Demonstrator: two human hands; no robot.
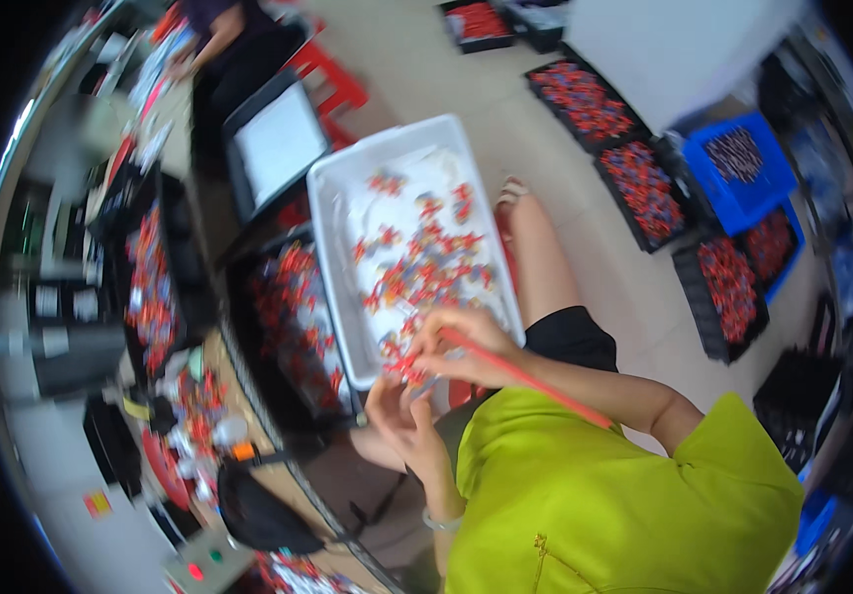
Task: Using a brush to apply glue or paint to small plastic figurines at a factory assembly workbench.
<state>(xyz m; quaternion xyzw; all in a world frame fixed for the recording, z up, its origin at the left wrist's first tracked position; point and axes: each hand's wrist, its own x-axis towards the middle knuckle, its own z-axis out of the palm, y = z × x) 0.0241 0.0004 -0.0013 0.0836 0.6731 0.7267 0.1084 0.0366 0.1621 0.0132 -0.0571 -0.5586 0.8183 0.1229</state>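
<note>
A long thin red stick point(555, 381) slants back from the fingers of my right hand point(471, 346), which is closed round it. My left hand point(408, 421) is just left of it, thumb and fingers pinched on a small red-and-grey piece point(424, 384). Where the stick's front end meets the piece is blurred. Both hands are over the near edge of a white plastic tub point(322, 213). Scattered inside the tub are many small red, grey and yellow pieces point(436, 262), too blurred to name.
Left of the tub, a black tray point(293, 327) holds similar pieces, and another black bin point(149, 287) stands beyond. Black trays point(585, 99) and a blue crate point(743, 163) are on the floor at right. Another person point(233, 40) is at the far left, near a red stool point(327, 79).
</note>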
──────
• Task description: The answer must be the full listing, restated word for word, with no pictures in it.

• Answer to this problem:
Demonstrator: two human hands; no robot.
Task: Using a brush to apply glue or paint to small plastic figurines at a factory assembly workbench.
<state>(xyz m; quaternion xyzw; all in a world frame fixed for the recording, z up, its origin at the left wrist's first tracked position; point and axes: each hand's wrist, its own x-axis towards the middle knuckle, its own z-axis out of the palm, y = z × x) 0.0241 0.0004 -0.0013 0.0836 0.6731 0.7267 0.1084 0.0366 0.1621 0.0132 -0.0571 -0.5586 0.8183 0.1229</state>
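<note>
A long thin red stick point(555, 381) slants back from the fingers of my right hand point(471, 346), which is closed round it. My left hand point(408, 421) is just left of it, thumb and fingers pinched on a small red-and-grey piece point(424, 384). Where the stick's front end meets the piece is blurred. Both hands are over the near edge of a white plastic tub point(322, 213). Scattered inside the tub are many small red, grey and yellow pieces point(436, 262), too blurred to name.
Left of the tub, a black tray point(293, 327) holds similar pieces, and another black bin point(149, 287) stands beyond. Black trays point(585, 99) and a blue crate point(743, 163) are on the floor at right. Another person point(233, 40) is at the far left, near a red stool point(327, 79).
</note>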

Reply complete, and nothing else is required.